La mutation en cours de la politique sera au cœur de notre investigation. L’idéal démocratique, par nature flou, est aujourd’hui investi de significations qui n’étaient pas les siennes, au point d’infléchir la compréhension qu’on en a, voire de la pervertir. La démocratie telle qu’elle s’est construite dans le cadre de l’État-nation survivra-t-elle à la nouvelle donne de l’histoire ? L’examen des tenants et aboutissants de cette inquiétude ne pourra pas éviter une reconsidération de la genèse et de la généalogie de l’idée démocratique qui en commandent le développement. A ce propos, le réveil contemporain de la « question juive » constitue un indice significatif de l’état des choses en général, dont l’interprétation pourrait éclairer l’ensemble du paysage actuel. L’histoire a démontré sa valeur de miroir et de symptôme d’une époque.

Nous sortons d’une décennie qui a eu l’ambition de mettre en œuvre une politique morale. Les causes humanitaires, les droits de l’homme, le droit d’ingérence, la Cour de justice internationale ont été autant d’expressions de ce projet. Tous les domaines de l’existence ont été gagnés par ce mouvement comme la judiciarisation de la vie peut en témoigner. Le monde est-il pour autant plus vertueux ? Le bilan de cette époque reste à faire. La célébration de l’éthique a conduit à une dépolitisation qui fait écran aux problèmes plutôt qu’elle ne les adoucit. L’exaltation de l’Autre s’avère bien corrosive, y compris pour lui-même. C’est comme si on avait congédié le principe de réalité. Une société parfaitement démocratique et vertueuse se met en scène alors qu’un ordre social extrêmement dur s’installe dans l’indifférence. Les notions de paix et de guerre ont aussi subi une évolution abrupte avec la mondialisation du terrorisme. La guerre n’est plus ce qu’elle était mais elle est toujours la guerre. Quant à la paix, elle est invoquée de toutes parts par les fauteurs de guerre. Nul doute que ces catégories doivent être aussi l’objet de notre reconsidération. La sphère des mœurs est devenue un nouvel enjeu de la politique. Filiation, genre, famille, définition du vivant sont gagnés par la labilité contemporaine. Les points de repère classiques sont perdus et il faut se demander comment cette évolution est commandée par la mutation en cours de la démocratie. Une forme de « citoyenneté » inédite est mise en chantier dont nul ne sait ce qu’elle augure du lien social.

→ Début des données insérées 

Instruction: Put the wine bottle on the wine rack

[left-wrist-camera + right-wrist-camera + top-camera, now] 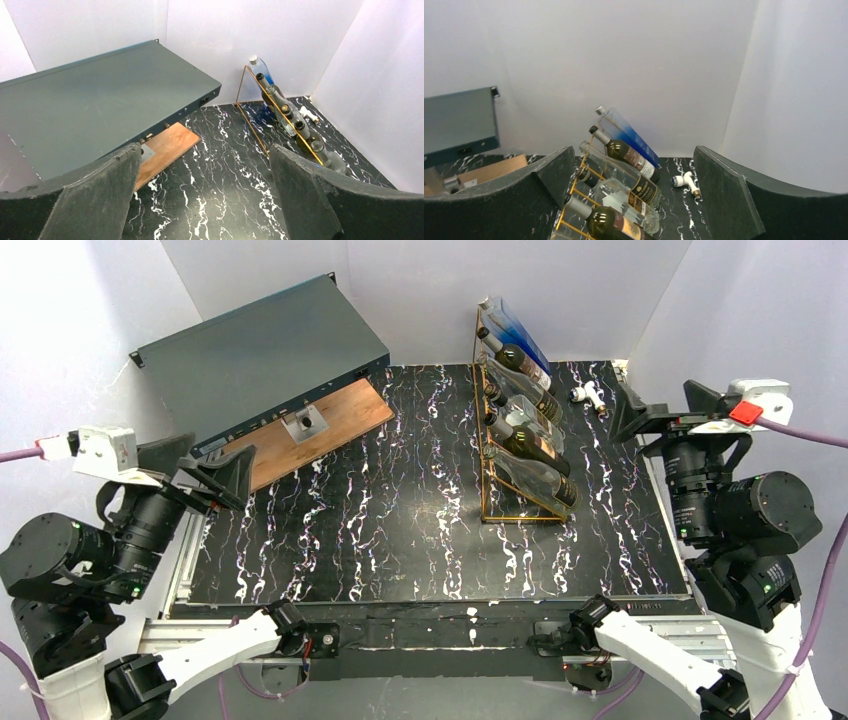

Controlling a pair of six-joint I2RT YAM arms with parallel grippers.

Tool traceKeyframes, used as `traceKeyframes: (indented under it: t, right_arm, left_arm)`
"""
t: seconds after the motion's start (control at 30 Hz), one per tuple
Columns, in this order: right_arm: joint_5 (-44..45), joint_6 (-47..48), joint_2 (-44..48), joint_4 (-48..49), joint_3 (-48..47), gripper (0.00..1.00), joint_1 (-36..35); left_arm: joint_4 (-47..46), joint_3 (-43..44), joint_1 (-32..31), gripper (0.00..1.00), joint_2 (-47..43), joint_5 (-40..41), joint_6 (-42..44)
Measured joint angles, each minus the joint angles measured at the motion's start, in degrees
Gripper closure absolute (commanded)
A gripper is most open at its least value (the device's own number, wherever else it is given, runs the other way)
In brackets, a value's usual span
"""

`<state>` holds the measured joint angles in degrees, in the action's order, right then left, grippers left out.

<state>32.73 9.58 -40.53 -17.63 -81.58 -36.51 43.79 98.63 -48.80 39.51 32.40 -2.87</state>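
The wine bottles [530,448] are seen lying stacked on the slanted gold wire wine rack [481,470], stood at about 1 o'clock on the marbled tabletop [380,530], while the left tool [200,465] at 9 o'clock and the right tool [665,410] near 3 o'clock are held spread wide, with nothing pinched.

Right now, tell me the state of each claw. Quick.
Left claw: open, holding nothing.
Right claw: open, holding nothing.
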Motion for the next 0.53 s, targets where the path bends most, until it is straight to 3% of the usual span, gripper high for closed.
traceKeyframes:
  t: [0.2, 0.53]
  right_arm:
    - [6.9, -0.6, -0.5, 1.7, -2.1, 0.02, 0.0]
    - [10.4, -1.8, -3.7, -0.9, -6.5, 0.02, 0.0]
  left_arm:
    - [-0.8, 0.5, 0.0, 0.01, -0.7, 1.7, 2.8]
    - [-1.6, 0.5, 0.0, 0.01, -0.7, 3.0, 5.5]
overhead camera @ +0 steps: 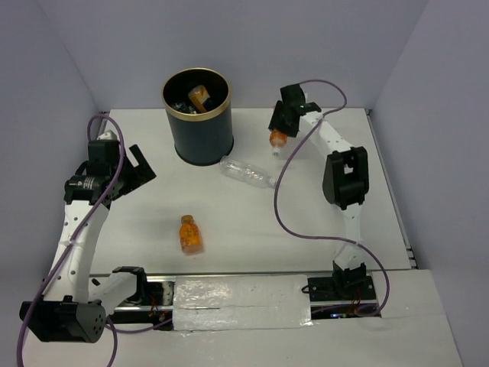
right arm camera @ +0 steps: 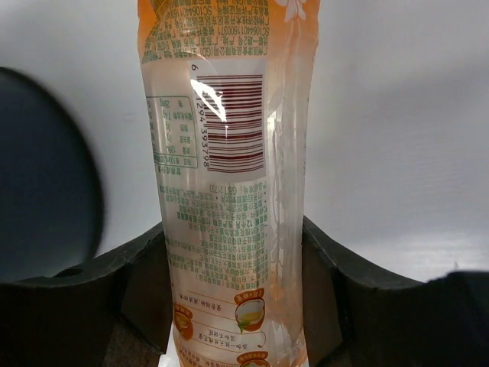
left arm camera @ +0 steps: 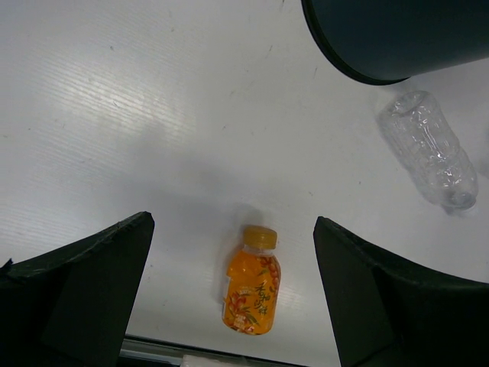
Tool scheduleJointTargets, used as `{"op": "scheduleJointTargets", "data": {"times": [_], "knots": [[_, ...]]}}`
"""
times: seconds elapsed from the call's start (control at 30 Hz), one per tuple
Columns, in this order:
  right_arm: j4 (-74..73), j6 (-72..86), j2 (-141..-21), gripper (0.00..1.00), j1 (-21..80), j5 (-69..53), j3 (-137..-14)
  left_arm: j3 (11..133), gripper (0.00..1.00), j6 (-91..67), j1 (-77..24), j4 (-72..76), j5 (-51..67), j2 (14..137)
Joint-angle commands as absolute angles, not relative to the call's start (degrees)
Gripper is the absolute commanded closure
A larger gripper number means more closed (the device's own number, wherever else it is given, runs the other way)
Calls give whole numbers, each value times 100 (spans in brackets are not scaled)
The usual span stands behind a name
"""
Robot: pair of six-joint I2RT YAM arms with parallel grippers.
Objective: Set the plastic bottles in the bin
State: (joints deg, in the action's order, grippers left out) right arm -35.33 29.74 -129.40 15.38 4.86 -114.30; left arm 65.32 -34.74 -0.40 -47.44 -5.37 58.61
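The dark bin (overhead camera: 198, 115) with a gold rim stands at the back of the table, with bottles inside it (overhead camera: 199, 98). Its wall shows in the left wrist view (left arm camera: 397, 38). A small orange bottle (overhead camera: 190, 234) lies near the front; it shows in the left wrist view (left arm camera: 253, 281). A clear colourless bottle (overhead camera: 247, 171) lies right of the bin and shows in the left wrist view (left arm camera: 430, 149). My right gripper (overhead camera: 281, 126) is shut on an orange-liquid bottle (right arm camera: 225, 168), held right of the bin. My left gripper (overhead camera: 136, 170) is open and empty, left of the bin.
Purple cables (overhead camera: 286, 180) loop over the table by the right arm. A strip of silver tape (overhead camera: 241, 303) lies along the near edge between the arm bases. Grey walls close in the table on three sides.
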Motion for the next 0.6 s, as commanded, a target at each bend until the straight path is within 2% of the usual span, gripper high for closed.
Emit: {"op": "scheduleJointTargets", "data": {"times": [0.0,0.27,0.43,0.57], "knots": [[-3024,2647,-11313,60,1871,834,-11540,6442,1,-3507,-18,-4632,-668,5713],[-2137,2487,-10784,56,2942,1449,-12075,6504,1,-3516,-18,-4684,-607,5660],[-1241,3067,-11302,53,3260,2056,-12708,6460,1,-3551,-18,-4754,-563,5555],[-660,2840,-11978,51,3594,2758,-13392,6416,1,-3595,-18,-4816,-431,5467]]}}
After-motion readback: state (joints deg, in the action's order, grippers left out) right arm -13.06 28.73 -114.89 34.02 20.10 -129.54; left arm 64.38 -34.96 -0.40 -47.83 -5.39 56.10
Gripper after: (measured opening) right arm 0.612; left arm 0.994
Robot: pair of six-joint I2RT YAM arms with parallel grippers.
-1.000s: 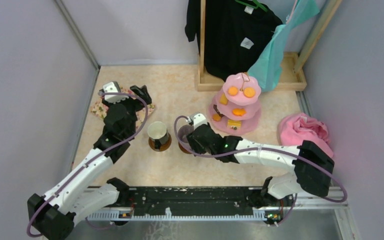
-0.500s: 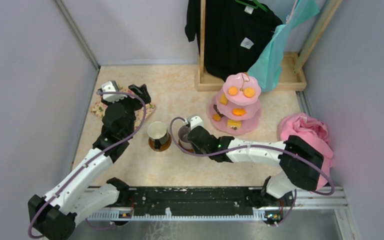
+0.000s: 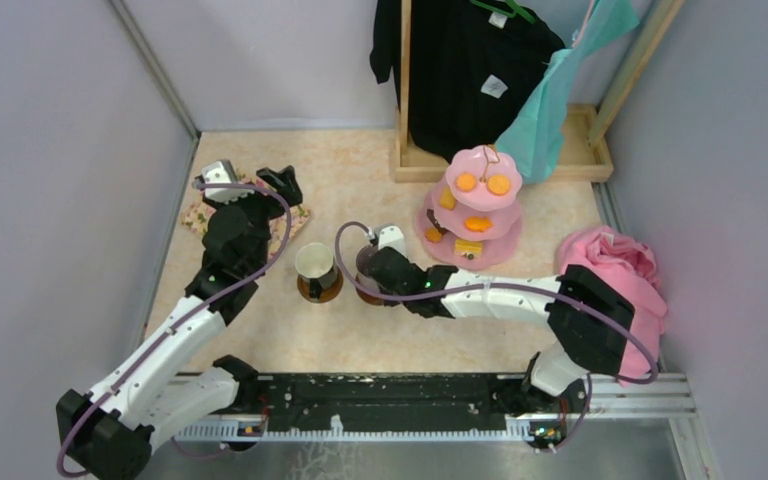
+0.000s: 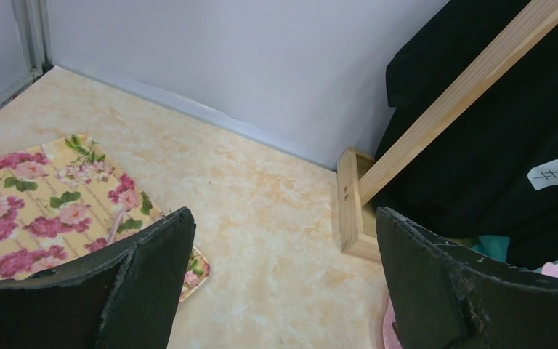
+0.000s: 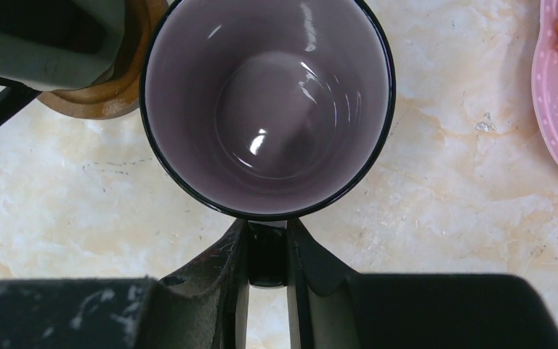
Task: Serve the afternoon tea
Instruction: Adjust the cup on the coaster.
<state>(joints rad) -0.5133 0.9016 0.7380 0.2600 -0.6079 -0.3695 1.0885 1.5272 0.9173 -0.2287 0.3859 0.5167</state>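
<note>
**Right gripper** (image 5: 267,234): your jaws are pinching the handle of the smoky translucent mug (image 5: 269,109). The mug is showing a glossy violet-grey inside and a dark rim. It is sitting upright near the middle of the worktop (image 3: 280,335), just beside the black mug (image 3: 315,264) on its brown coaster (image 3: 321,292). The pink three-tier stand (image 3: 472,212) is standing to its right.

**Left gripper** (image 4: 285,219): your jaws are standing spread, holding nothing, near the flower-patterned tray (image 4: 36,189).

**Writing:** the white tag (image 4: 550,173) on the black garment is bearing a mark too small to read.
</note>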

Au carrefour de toutes ces questions, le fait identitaire semble devenir la marque du XXIe siècle, malgré la mondialisation et à cause d’elle. Il n’est pas seulement le fait des individus soucieux de se faire reconnaître tels qu’ils le veulent et le décident mais aussi des entités collectives. La nation est en recul en Europe mais aucune autre forme de socialité ne l’a remplacée. L’unification européenne, loin de marginaliser les identités collectives n’a fait que les exacerber pourtant. Sur le plan international, l’affaiblissement des frontières et des distances a mis en contact des cultures très différentes. Leur choc est un phénomène manifeste qui décidera peut-être de l’évolution des 20 prochaines années. Il nous faut l’analyser sans le nier, comme il est d’usage dans le politiquement correct. L’identité est la chose la mieux partagée du monde, consubstantielle à la condition humaine. Aujourd’hui, les problèmes qu’elle soulève sur le plan collectif, concernent aussi bien l’Europe de l’Ouest, ébranlée par une immigration massive et l’érosion de ses propres références, que la scène internationale, en proie aux tensions nées de la pression islamiste autant que du resserrement de l’horizon planétaire, consécutif à la mondialisation dans toutes ses dimensions. Il faut retrouver le sens de ces interrogations, d’ordinaire enfouies ou vertueusement déniées dans le débat intellectuel, pour affronter leur réalité dans l’horizon des valeurs démocratiques, sûrement à redéfinir aujourd’hui.